Das Strukturelement »te_ptext« zeigt auf den Text, der in der Dialogbox erscheint. Die Textmaske (mit fixem Text) ist nur dann sichtbar, wenn es sich bei dem Objekt um eines mit veränderbarem Text (»G_FTEXT«, »G_FBOXTEXT«) handelt. Dann ist auch die Typmaske »te_pvalid« gefüllt. Die Textmaske ist vergleichbar mit einem Formular, welches vorgibt, wie ein Text eingetragen werden muß. Die Typmaske definiert dann, was eingetragen werden darf.

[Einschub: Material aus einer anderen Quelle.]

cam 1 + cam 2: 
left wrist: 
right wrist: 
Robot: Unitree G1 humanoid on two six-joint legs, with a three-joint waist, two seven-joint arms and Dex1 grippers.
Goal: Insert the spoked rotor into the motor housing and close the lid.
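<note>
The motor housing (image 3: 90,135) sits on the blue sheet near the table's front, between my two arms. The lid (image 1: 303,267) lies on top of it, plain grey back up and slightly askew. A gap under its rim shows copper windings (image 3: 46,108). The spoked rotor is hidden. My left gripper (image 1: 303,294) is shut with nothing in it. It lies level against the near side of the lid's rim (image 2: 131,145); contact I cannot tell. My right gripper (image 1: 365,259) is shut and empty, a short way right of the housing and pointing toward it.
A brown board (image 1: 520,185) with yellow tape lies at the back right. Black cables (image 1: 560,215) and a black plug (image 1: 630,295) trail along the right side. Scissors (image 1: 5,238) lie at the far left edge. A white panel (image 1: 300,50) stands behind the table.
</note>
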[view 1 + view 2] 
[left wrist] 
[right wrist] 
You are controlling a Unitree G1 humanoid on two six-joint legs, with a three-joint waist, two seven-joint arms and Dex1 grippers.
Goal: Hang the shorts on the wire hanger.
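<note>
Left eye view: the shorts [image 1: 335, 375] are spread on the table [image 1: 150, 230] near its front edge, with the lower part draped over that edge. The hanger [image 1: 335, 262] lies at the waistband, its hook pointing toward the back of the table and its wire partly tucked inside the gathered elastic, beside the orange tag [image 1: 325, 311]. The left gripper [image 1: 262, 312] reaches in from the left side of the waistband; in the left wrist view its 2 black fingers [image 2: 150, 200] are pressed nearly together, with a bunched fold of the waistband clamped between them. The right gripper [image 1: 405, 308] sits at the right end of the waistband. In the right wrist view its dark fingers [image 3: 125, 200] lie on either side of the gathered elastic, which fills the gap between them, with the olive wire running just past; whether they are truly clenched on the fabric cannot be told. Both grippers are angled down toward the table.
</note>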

»te_font« bestimmt, mit welchem Zeichensatz der Text dargestellt werden soll. Hier stehen jedoch nur der normale Zeichensatz je nach Bildschirmauflösung) und der 6 x 6-Systemzeichensatz zur Verfügung. Unter der Justifikation »te_just« ist anzugeben, ob der Text rechtsbündig, linksbündig oder zentriert ausgegeben werden soll.

Die Farbe des Rahmens, des Textes, des Musters und noch einiger anderer (momentan für uns unwichtige) Dinge werden mit »te_color« festgelegt. Sofern ein Rahmen um das Objekt zu zeichnen ist, gibt »te_thickness« die Stärke dieses Rahmens an. »te_txtlen« und »te_tmplen« enthalten schließlich die Information über die Länge des Textes und der Textmaske.

Haben Sie nun keine Furcht vor den Objekten und Objektbäumen. Nur in den allerseltensten Fällen legt man diese Strukturen »zu Fuß« an. Resource Construction Sets nehmen Ihnen hier viel Arbeit ab. Wichtig ist in erster Linie die Kenntnis über Größe und Lage eines Objekts sowie die Bedeutung von »ob_spec« in der Objektstruktur. Mit der Größe und Lage einzelner Objekte ist es möglich, diese gezielt neu zu zeichnen, über »ob_spec« können beispielsweise Zeichenketten verändert werden.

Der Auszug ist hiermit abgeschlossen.